■ **What to do**
Your job with the data below is to output exactly the lines from the one holding "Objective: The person" down to the one holding "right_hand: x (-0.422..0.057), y", both included, and no others.

■ **Stored data**
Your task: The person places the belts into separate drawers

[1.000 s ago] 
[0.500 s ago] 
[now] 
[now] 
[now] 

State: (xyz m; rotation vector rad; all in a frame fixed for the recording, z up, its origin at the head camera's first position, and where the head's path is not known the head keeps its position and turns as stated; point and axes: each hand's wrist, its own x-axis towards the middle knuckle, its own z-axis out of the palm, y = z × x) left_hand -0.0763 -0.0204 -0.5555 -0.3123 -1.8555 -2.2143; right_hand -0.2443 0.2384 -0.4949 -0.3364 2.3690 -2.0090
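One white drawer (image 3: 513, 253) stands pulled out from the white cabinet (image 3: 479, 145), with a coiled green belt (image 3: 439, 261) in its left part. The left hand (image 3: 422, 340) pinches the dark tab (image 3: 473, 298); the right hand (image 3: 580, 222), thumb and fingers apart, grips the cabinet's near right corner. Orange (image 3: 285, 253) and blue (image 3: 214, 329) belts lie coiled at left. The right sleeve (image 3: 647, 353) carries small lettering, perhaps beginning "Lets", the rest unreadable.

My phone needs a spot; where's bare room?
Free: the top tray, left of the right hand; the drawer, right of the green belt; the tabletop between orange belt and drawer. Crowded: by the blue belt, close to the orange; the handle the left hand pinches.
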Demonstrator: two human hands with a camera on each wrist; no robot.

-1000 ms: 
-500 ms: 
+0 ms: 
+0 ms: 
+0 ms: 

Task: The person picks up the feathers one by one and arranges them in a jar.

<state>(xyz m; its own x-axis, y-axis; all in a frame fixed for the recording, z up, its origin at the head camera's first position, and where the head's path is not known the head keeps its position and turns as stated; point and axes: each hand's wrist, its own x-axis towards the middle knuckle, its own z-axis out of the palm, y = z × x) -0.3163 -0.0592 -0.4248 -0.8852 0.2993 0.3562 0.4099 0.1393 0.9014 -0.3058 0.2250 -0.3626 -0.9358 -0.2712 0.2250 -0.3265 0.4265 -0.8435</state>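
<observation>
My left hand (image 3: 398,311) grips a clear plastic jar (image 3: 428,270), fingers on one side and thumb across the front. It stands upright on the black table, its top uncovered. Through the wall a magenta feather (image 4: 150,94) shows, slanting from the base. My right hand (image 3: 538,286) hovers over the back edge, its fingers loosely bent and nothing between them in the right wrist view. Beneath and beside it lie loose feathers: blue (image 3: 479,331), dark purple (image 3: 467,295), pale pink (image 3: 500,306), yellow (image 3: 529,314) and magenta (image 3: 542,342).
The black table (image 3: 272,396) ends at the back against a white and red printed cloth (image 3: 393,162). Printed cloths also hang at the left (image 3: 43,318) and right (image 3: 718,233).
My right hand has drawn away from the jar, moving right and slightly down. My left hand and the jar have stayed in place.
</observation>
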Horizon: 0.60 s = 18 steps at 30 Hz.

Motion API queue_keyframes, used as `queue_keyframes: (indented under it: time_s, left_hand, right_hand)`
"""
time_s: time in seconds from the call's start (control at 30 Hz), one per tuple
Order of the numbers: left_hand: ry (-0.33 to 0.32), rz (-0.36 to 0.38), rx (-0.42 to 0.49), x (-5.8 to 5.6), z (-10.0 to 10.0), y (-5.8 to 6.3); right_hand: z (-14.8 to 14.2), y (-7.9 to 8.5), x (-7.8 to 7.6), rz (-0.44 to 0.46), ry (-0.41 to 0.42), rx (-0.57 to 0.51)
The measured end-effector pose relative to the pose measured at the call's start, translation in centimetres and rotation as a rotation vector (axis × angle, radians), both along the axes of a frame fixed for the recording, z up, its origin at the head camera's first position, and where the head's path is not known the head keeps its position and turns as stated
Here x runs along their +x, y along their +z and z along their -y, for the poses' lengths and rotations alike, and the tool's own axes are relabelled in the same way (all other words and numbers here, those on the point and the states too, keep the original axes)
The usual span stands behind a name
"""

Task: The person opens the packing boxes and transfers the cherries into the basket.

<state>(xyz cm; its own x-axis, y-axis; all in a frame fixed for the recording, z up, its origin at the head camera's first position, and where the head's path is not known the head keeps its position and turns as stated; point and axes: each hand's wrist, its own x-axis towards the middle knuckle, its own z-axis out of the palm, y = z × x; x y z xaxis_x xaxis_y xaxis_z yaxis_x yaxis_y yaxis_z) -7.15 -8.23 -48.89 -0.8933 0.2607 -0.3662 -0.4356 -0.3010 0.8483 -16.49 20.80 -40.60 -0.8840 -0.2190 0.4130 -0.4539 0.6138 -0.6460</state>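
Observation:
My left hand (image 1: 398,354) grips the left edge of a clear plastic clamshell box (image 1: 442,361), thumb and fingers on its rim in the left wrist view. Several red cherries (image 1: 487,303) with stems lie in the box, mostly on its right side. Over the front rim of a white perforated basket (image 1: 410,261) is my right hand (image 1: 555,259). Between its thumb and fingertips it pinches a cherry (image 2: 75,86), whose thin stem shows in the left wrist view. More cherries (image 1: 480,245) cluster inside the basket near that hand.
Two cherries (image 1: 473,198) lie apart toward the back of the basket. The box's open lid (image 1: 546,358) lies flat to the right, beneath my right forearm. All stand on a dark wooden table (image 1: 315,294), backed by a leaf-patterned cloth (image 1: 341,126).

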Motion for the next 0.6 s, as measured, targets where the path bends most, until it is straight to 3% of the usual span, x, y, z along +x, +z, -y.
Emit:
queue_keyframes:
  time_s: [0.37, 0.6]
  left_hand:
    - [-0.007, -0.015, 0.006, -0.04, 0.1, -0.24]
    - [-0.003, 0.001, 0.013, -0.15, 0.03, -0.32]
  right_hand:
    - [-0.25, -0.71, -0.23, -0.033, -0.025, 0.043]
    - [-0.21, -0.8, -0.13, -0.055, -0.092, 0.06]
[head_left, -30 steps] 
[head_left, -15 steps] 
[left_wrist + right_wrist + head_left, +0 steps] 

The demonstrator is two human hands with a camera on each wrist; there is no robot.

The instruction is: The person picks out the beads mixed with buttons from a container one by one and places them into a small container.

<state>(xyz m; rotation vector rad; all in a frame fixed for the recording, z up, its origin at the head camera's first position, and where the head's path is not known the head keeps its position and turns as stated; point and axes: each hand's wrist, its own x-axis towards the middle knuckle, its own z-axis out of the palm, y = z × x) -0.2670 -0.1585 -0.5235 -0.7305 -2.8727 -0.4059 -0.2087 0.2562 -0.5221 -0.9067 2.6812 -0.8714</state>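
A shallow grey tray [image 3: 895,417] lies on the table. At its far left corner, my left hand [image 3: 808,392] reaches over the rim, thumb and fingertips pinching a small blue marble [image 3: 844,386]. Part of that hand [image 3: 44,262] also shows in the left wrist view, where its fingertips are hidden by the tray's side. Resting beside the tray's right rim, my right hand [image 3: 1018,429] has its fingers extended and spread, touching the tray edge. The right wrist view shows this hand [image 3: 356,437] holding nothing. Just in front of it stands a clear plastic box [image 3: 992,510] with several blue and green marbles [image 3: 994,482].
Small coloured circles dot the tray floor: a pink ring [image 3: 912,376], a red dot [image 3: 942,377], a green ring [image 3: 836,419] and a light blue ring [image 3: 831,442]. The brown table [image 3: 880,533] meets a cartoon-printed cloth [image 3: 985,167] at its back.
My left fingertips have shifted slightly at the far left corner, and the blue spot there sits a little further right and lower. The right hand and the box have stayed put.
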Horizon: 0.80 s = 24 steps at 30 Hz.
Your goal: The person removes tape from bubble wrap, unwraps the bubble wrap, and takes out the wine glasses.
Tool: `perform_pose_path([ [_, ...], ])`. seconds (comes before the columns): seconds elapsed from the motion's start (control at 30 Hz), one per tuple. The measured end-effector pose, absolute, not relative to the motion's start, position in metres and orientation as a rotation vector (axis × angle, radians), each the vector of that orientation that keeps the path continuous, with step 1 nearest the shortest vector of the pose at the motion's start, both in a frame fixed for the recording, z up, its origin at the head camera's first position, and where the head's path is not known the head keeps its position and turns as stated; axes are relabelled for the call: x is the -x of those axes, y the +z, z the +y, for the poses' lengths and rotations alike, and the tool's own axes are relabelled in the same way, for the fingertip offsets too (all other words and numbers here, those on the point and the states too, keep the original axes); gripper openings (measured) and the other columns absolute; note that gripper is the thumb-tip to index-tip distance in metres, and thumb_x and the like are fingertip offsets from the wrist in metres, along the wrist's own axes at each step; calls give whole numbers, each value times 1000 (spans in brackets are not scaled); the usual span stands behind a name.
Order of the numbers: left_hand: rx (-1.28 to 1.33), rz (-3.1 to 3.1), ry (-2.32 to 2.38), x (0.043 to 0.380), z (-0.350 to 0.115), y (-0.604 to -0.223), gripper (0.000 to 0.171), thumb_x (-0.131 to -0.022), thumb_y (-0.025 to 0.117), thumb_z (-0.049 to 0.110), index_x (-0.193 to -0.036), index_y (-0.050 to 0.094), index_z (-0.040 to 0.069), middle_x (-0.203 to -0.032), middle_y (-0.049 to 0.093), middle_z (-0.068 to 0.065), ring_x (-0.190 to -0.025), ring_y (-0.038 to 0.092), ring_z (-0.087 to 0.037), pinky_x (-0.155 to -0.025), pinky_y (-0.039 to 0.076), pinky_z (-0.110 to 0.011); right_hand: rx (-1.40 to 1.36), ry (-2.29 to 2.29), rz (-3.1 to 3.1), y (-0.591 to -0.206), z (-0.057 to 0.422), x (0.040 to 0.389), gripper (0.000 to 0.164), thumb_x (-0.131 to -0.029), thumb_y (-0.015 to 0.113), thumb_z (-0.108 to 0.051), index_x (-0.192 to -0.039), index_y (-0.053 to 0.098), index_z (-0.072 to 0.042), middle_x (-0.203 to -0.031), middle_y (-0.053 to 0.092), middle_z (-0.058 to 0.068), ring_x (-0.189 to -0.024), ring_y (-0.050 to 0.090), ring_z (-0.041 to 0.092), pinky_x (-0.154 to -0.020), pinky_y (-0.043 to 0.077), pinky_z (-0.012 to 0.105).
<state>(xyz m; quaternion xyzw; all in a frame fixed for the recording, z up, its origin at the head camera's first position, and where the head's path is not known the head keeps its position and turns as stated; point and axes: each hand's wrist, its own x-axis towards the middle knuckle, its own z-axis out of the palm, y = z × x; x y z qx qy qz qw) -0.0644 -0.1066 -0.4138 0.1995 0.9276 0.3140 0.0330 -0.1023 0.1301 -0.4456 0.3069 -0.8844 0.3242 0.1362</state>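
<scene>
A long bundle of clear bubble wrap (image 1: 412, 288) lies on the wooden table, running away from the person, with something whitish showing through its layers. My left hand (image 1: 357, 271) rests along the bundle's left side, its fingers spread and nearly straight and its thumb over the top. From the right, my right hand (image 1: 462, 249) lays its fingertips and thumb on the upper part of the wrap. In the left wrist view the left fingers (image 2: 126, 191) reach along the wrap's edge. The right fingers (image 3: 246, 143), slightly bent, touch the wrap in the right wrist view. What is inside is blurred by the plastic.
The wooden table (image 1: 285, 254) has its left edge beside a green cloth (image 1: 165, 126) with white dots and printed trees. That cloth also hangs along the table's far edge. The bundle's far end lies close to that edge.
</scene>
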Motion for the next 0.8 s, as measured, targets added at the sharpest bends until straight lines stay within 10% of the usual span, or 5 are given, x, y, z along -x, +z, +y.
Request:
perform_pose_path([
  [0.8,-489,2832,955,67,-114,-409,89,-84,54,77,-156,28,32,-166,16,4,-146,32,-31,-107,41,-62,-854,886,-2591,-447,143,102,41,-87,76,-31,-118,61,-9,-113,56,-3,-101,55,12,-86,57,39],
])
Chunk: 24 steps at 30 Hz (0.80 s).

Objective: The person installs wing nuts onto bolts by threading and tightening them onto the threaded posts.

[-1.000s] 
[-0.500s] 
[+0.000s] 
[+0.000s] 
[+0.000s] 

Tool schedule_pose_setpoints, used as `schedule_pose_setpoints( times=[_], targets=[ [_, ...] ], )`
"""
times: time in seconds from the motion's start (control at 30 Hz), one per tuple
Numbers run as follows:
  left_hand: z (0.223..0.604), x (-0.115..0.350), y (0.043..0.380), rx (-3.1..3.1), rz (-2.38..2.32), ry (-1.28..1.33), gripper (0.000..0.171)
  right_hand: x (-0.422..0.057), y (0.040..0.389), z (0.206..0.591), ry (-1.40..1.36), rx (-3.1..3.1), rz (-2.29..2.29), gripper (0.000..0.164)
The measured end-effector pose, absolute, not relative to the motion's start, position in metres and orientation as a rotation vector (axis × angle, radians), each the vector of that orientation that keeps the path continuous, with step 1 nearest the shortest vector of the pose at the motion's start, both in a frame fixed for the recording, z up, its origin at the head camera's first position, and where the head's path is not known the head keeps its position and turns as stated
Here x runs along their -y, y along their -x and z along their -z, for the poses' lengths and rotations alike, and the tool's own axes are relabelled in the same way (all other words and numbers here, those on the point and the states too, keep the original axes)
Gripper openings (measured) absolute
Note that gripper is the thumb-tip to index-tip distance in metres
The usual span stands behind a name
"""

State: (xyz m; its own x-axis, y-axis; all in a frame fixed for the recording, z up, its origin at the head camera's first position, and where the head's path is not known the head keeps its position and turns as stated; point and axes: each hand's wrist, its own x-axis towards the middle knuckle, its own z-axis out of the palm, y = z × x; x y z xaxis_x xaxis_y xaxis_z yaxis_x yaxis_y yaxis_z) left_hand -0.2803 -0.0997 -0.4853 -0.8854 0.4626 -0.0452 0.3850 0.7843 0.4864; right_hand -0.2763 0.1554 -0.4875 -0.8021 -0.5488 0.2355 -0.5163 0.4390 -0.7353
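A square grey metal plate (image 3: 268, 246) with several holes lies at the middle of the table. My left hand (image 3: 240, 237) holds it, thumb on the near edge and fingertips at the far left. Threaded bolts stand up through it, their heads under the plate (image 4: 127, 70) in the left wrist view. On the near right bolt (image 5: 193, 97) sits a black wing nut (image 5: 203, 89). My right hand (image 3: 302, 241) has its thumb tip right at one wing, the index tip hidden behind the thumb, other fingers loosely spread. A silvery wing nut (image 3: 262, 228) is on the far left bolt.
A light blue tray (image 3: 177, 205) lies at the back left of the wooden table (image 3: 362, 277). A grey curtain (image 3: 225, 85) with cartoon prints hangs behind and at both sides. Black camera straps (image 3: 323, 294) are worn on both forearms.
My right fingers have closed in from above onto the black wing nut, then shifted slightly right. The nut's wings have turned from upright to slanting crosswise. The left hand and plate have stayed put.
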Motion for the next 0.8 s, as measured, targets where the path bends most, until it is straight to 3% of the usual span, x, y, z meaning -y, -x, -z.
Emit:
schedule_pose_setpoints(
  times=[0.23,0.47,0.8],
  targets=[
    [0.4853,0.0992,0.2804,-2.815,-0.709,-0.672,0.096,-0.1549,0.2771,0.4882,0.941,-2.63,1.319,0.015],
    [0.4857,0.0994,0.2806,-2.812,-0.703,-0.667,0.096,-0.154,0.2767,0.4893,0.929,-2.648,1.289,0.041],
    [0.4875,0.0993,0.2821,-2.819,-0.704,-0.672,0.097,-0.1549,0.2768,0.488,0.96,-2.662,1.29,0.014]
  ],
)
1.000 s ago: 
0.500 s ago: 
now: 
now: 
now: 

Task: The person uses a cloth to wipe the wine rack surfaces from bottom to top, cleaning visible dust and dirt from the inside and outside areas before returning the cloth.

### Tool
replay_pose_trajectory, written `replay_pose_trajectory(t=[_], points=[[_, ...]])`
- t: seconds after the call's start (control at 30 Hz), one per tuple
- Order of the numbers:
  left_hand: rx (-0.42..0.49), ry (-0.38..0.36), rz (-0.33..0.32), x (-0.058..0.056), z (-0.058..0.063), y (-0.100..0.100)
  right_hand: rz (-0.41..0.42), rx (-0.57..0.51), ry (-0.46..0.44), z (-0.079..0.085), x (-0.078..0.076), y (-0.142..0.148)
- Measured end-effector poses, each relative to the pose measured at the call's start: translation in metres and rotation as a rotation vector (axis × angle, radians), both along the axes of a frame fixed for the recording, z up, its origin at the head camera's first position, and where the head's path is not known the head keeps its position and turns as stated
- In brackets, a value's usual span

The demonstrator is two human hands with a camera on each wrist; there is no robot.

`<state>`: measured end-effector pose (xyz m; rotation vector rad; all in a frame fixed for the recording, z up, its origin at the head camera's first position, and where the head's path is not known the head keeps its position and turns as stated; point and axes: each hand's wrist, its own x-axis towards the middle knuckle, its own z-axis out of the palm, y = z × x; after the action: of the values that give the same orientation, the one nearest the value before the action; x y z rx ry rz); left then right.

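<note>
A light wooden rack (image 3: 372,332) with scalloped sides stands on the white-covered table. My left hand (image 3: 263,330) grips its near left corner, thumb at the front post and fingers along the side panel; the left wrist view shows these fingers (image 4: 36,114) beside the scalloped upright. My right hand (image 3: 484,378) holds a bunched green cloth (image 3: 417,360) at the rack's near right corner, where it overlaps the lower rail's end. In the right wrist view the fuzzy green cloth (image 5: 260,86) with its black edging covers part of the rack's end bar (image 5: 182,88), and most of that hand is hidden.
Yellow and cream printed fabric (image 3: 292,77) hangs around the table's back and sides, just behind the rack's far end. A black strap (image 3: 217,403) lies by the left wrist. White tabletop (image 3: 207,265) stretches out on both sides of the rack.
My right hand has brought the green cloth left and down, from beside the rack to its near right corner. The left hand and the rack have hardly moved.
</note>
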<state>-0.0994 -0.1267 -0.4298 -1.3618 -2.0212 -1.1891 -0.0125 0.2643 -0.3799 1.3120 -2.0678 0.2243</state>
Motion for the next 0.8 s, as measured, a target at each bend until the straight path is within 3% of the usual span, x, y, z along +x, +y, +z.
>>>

■ **Response**
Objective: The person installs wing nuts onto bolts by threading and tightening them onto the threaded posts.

[-1.000s] 
[-0.500s] 
[+0.000s] 
[+0.000s] 
[+0.000s] 

Tool schedule_pose_setpoints, used as `schedule_pose_setpoints( times=[_], targets=[ [_, ...] ], )`
"""
times: time in seconds from the motion's start (control at 30 Hz), one per tuple
Numbers run as follows:
  left_hand: z (0.223..0.604), x (-0.115..0.350), y (0.043..0.380), rx (-3.1..3.1), rz (-2.38..2.32), ry (-1.28..1.33), gripper (0.000..0.171)
  right_hand: x (-0.422..0.057), y (0.040..0.389), z (0.206..0.591), ry (-1.40..1.36), rx (-3.1..3.1), rz (-2.29..2.29), gripper (0.000..0.164)

This completes the required output.